Outlook Classic et Copilot : la mise à jour qui répare ce que l’IA avait cassé
Il y a des bugs qui font sourire, et d’autres qui font perdre patience à des équipes entières. Celui que Microsoft vient de corriger dans Outlook appartient clairement à la seconde catégorie : depuis plusieurs semaines, des utilisateurs d’Outlook Classic déployé sur des environnements Windows Server 2019 en RDS voyaient purement et simplement l’application se fermer lorsqu’ils tentaient d’utiliser Copilot pour rédiger un e-mail…
Le scénario, remonté en détail sur les forums techniques de Microsoft, est presque comique dans sa mécanique : l’utilisateur presse Alt+I ou clique sur l’icône crayon de Copilot, saisit son instruction, voit apparaître le message « Rédaction de votre e-mail en cours » accompagné de sa barre de progression bleue… et c’est là que tout se fige. Outlook se fige, plante, et se ferme. Dans certains cas, l’application redémarre automatiquement, comme si de rien n’était, ce qui ne rassure évidemment personne sur la fiabilité du dispositif.
Point intéressant pour ceux qui suivent ce type d’incidents : le problème était strictement circonscrit à Outlook. Copilot fonctionnait sans accroc dans Word et Excel sur les mêmes postes, ce qui a permis d’orienter rapidement le diagnostic vers l’intégration spécifique du moteur de rédaction dans le client de messagerie, plutôt que vers une défaillance générale du service Copilot ou de l’infrastructure RDS elle-même.

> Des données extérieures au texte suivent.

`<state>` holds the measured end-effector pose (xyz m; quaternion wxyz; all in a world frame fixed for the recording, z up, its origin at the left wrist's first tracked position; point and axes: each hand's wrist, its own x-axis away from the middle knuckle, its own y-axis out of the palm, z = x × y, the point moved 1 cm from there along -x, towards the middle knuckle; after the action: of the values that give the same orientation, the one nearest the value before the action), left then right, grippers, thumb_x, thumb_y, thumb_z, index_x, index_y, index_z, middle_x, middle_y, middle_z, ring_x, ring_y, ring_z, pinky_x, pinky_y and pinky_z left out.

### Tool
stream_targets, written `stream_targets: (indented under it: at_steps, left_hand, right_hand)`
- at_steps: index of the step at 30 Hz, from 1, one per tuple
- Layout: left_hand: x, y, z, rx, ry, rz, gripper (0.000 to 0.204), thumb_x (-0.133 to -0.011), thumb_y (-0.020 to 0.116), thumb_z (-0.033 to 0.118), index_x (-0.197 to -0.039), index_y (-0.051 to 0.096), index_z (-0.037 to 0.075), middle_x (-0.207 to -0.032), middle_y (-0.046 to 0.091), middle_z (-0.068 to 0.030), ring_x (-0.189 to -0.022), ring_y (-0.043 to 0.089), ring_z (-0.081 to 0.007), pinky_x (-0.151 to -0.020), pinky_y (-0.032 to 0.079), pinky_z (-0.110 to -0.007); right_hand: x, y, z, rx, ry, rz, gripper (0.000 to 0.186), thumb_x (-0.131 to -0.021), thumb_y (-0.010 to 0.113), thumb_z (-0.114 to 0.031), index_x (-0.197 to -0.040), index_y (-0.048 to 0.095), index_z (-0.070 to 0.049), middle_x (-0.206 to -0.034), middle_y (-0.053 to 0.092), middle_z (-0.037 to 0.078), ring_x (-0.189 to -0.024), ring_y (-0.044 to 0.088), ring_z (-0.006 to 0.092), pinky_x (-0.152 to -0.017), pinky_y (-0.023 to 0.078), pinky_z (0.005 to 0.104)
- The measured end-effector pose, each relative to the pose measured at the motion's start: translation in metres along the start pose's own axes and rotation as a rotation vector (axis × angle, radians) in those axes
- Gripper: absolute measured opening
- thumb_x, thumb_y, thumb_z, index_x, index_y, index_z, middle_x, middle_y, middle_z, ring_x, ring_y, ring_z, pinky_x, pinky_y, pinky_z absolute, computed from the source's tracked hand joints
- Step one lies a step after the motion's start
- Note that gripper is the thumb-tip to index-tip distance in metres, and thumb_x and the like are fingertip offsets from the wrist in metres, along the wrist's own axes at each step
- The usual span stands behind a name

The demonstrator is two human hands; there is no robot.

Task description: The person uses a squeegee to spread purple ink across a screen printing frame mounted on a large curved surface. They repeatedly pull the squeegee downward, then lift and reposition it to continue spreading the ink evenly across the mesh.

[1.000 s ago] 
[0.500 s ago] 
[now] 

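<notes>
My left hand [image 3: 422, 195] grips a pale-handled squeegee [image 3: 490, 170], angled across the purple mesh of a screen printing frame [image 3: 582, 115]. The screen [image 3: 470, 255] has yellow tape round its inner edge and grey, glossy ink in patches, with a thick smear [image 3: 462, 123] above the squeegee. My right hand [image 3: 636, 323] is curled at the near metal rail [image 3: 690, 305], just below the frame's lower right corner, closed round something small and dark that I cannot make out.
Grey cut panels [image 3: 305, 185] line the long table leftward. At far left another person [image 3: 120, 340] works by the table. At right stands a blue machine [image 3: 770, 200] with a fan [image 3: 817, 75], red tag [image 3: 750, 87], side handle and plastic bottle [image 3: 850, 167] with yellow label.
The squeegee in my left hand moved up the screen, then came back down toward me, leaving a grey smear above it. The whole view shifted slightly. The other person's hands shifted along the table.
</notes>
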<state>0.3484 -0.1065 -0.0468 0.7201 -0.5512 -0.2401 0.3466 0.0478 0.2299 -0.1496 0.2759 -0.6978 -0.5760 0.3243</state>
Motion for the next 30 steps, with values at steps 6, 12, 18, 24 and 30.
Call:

Bonne nouvelle : la dernière mise à jour Microsoft 365 Apps corrige ce plantage, désormais explicitement mentionné dans le changelog. Un second correctif, plus discret, accompagne cette livraison : le bouton « M’aider à rédiger » ne s’affichait pas correctement en mode contraste élevé, ce qui privait purement et simplement certains utilisateurs en situation de handicap visuel de l’accès aux fonctions de rédaction de Copilot. Un rappel utile que les problèmes d’accessibilité méritent la même rigueur de traitement que les crashs applicatifs, même s’ils font rarement les gros titres.
Tout n’est cependant pas réglé sur le front Outlook et Copilot. Un autre bug, documenté le mois dernier, continue de faire des dégâts : lorsqu’on répond à un message, Outlook omet parfois d’inclure le message d’origine dans la réponse, un comportement pour le moins gênant dans un outil dont la fonction première reste la traçabilité des échanges. Microsoft n’a pour l’instant confirmé aucun correctif sur ce point.
Ce que cela dit de la maturité de Copilot en environnement d’entreprise
Ce cas mérite qu’on s’y arrête au-delà du simple correctif ponctuel. Il illustre une tension bien connue des DSI qui pilotent des déploiements Microsoft 365 à grande échelle : l’intégration de fonctionnalités génératives dans des applications historiques, conçues bien avant l’ère de l’IA conversationnelle, ne se fait pas sans frictions. Un environnement RDS partagé, avec ses contraintes de ressources et ses configurations parfois anciennes, agit comme un révélateur impitoyable des défauts de jeunesse de ces intégrations.
Pour ceux qui gèrent des parcs Outlook Classic sur infrastructure de bureaux à distance, l’enseignement est double. D’une part, la vigilance sur les changelogs des mises à jour Microsoft 365 Apps reste indispensable avant tout déploiement en masse, particulièrement lorsque des fonctionnalités Copilot sont activées par défaut pour l’ensemble des utilisateurs. D’autre part, ce type d’incident renforce l’intérêt d’une stratégie de déploiement progressif (anneaux de mise à jour) plutôt qu’un déploiement big bang, surtout sur des environnements virtualisés où les remontées d’incidents peuvent être plus lentes à identifier.
On notera enfin, non sans une pointe d’ironie, que cette actualité s’inscrit dans un climat plus large de réserve des utilisateurs vis à vis de l’omniprésence de Copilot dans les applications Office, illustré récemment par la grogne autour du bouton Copilot impossible à désactiver dans Excel. Microsoft avance sur deux fronts simultanément : convaincre de l’utilité de l’IA générative, et prouver qu’elle ne dégrade pas la fiabilité d’outils que les entreprises considèrent, à juste titre, comme critiques. Ce correctif, modeste dans son ampleur, va dans le bon sens sur ce second point.